• Exercise objective: Every line below that contains the word "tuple" must be copied.

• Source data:
......

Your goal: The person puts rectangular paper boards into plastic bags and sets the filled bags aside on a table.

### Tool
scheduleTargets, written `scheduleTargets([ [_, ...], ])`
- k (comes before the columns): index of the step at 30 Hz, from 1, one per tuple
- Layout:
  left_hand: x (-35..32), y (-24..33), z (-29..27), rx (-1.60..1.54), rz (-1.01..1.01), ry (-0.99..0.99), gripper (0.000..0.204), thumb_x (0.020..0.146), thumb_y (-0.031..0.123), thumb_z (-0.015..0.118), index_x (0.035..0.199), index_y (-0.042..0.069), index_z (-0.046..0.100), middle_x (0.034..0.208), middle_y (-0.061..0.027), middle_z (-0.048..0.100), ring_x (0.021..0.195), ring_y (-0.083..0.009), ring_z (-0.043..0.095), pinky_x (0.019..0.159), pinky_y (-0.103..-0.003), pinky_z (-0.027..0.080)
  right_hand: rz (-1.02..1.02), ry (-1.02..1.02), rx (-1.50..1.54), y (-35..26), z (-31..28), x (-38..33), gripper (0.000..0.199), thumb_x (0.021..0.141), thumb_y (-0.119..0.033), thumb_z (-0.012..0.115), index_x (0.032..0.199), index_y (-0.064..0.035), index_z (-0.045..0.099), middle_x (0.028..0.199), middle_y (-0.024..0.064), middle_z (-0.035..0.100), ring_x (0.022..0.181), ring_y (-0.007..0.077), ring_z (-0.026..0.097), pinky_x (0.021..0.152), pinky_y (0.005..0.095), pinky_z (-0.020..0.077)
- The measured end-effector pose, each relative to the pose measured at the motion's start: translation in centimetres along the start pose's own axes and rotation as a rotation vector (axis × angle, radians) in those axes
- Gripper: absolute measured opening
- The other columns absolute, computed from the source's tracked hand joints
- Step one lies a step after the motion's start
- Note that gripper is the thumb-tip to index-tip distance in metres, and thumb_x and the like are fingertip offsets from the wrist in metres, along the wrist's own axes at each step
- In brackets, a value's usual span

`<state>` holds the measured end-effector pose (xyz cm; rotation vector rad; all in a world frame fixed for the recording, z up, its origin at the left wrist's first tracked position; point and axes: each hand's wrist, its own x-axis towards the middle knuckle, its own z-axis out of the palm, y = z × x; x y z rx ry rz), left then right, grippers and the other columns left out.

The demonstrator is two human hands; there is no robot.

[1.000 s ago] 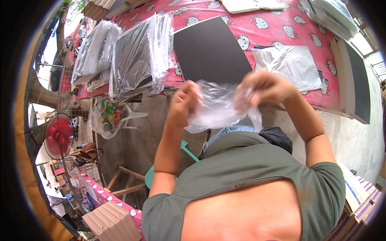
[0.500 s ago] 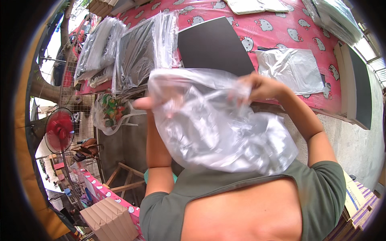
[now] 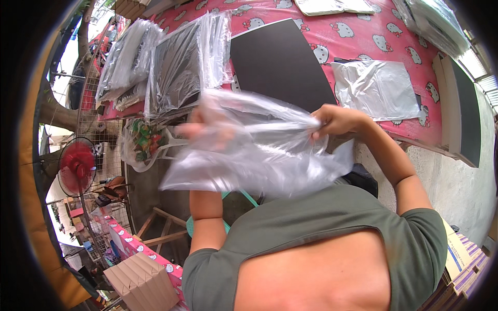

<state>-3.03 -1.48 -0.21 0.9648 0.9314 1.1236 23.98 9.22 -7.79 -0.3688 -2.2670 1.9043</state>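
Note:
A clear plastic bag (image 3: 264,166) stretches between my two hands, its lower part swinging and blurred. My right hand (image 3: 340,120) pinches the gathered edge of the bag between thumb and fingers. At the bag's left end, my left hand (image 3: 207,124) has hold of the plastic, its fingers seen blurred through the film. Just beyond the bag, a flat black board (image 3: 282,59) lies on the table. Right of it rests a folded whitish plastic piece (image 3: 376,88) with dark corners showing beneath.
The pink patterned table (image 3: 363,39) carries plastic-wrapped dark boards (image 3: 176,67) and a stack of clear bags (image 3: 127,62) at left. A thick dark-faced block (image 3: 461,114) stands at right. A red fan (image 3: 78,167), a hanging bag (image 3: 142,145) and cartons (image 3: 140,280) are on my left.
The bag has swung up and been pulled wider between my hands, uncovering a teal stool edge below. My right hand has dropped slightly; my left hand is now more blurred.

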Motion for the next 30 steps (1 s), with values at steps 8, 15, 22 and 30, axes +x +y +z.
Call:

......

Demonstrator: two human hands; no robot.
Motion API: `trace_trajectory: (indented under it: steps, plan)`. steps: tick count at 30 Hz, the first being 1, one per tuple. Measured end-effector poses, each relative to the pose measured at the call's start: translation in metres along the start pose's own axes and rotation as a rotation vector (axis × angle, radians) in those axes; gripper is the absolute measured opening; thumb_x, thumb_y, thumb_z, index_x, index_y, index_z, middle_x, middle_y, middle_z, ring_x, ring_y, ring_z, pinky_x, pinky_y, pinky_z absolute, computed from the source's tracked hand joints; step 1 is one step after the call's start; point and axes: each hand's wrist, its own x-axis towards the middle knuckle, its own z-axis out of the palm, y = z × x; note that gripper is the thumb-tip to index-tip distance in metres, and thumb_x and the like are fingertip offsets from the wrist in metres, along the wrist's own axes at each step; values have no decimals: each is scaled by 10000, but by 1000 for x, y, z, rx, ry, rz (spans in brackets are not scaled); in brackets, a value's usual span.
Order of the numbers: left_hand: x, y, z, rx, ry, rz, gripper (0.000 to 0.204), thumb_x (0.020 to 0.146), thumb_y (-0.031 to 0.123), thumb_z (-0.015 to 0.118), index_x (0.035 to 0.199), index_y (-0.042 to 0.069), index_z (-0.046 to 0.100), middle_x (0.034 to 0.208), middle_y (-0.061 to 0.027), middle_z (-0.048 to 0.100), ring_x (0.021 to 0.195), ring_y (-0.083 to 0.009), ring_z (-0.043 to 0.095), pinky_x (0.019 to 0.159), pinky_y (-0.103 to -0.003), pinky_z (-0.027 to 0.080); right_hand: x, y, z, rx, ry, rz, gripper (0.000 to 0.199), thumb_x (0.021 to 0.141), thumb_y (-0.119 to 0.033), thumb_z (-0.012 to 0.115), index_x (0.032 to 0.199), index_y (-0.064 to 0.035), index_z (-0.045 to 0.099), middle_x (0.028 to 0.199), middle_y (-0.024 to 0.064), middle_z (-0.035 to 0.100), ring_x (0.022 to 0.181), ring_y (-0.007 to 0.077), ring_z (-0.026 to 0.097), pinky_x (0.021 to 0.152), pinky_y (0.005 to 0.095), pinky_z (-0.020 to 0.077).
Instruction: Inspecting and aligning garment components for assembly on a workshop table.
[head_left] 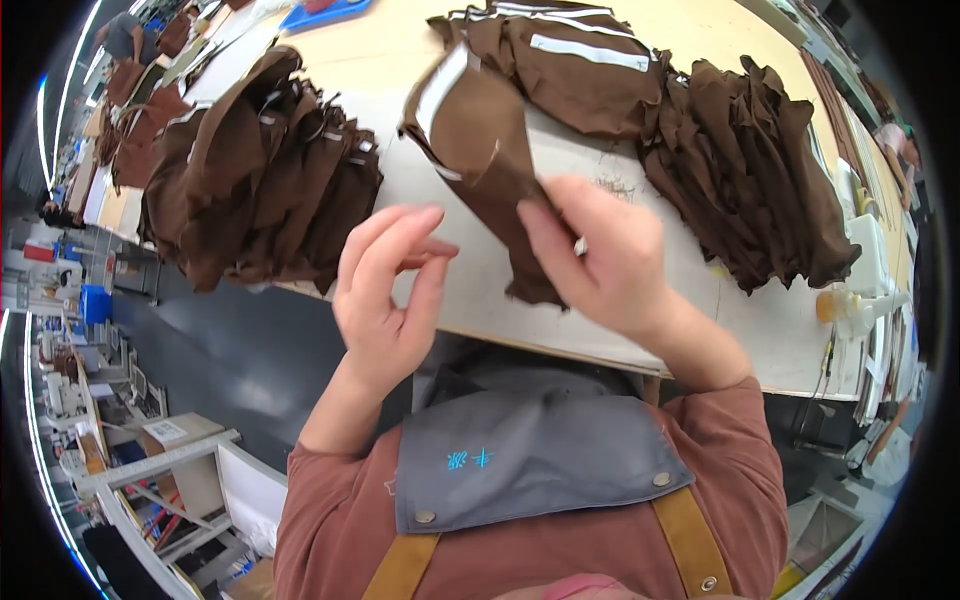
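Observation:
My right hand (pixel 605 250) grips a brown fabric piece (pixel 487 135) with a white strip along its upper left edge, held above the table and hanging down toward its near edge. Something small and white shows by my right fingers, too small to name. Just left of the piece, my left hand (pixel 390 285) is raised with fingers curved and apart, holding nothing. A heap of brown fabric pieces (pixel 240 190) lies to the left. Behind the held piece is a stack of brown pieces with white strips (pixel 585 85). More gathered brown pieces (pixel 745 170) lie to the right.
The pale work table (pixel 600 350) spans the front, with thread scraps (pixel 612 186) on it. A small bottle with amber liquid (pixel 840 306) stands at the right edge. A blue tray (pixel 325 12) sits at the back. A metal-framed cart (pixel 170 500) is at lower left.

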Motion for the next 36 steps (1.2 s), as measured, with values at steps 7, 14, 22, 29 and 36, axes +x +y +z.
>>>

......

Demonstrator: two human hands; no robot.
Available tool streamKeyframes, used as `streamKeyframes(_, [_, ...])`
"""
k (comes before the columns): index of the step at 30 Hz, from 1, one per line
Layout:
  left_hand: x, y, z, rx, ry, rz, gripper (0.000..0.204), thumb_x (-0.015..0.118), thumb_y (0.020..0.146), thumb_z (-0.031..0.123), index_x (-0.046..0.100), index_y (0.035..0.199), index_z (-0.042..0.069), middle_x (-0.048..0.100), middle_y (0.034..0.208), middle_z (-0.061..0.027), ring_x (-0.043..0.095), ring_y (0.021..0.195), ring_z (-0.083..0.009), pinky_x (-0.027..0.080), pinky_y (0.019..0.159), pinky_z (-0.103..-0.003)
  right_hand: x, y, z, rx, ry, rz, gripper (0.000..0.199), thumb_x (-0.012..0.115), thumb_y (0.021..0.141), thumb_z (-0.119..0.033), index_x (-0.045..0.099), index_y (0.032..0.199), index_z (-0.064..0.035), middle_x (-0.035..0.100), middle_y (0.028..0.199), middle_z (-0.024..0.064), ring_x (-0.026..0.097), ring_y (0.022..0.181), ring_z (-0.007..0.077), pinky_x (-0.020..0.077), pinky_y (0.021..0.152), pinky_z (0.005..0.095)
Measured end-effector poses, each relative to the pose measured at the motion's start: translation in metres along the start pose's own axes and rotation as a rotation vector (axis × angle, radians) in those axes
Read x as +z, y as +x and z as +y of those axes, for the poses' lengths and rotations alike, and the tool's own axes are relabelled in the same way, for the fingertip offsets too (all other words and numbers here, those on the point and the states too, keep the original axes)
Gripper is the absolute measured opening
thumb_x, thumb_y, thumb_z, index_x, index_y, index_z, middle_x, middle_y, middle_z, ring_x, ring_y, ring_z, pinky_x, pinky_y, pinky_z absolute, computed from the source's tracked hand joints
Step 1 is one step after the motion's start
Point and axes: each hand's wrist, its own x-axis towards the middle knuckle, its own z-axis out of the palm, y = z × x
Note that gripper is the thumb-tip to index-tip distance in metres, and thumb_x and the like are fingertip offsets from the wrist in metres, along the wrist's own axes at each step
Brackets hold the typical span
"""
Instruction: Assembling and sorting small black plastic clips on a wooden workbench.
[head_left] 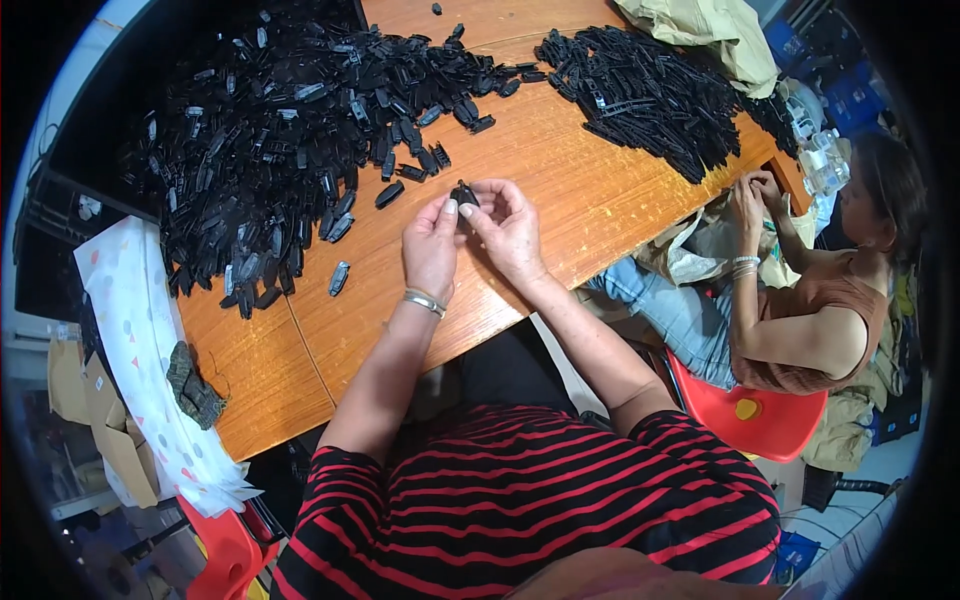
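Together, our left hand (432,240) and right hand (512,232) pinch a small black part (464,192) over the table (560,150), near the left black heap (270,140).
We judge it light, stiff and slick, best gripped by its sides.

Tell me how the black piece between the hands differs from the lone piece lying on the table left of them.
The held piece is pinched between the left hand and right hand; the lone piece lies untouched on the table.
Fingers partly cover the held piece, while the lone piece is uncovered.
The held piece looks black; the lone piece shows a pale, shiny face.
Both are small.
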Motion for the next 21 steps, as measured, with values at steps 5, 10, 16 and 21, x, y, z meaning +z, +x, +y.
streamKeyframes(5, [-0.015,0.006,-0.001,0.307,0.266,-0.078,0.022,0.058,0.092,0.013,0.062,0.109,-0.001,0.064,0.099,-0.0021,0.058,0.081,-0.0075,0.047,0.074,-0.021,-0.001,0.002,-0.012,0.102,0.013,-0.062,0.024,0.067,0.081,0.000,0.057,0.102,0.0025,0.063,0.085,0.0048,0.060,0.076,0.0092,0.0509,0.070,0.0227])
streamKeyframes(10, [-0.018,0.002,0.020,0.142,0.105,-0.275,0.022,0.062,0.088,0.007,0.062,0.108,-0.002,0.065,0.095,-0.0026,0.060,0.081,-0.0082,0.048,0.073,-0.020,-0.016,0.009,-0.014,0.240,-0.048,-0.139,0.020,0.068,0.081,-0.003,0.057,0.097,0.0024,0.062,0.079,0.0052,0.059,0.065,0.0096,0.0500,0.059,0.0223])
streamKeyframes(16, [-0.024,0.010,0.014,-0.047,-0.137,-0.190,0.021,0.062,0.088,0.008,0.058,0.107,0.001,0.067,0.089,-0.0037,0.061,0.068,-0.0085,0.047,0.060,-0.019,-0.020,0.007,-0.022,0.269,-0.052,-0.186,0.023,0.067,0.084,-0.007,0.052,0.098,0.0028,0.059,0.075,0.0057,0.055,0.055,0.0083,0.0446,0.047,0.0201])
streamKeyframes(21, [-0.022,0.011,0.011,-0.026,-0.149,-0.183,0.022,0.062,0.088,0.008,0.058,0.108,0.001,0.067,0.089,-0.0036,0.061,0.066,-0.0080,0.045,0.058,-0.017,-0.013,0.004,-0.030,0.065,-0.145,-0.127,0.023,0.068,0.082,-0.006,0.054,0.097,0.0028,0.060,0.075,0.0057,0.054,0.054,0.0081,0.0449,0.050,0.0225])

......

• Reply:
- k (comes before the columns): index of the step at 30 Hz, from 1, one per tuple
Motion API: `trace_trajectory: (indented under it: steps, plan)`. steps: tick count at 30 Hz, the first being 1, one per tuple. Measured end-effector poses, each relative to the pose measured at the call's start: translation in metres along the start pose's own axes and rotation as a rotation vector (axis × angle, radians) in those axes; gripper is the absolute measured opening; thumb_x, thumb_y, thumb_z, index_x, index_y, index_z, middle_x, middle_y, middle_z, ring_x, ring_y, ring_z, pinky_x, pinky_y, pinky_z absolute, computed from the source's tracked hand joints; step 1 is one step after the call's start; point and axes: each hand's wrist, its own x-axis towards the middle knuckle, its own z-axis out of the palm, y = z × x; note that gripper is the thumb-tip to index-tip distance in metres, and thumb_x and the like are fingertip offsets from the wrist in metres, along the wrist's own axes at each step; values have no decimals: each is scaled by 10000, but by 1000 for x, y, z, rx, ry, rz (spans in brackets are not scaled); in brackets, a value's usual span.

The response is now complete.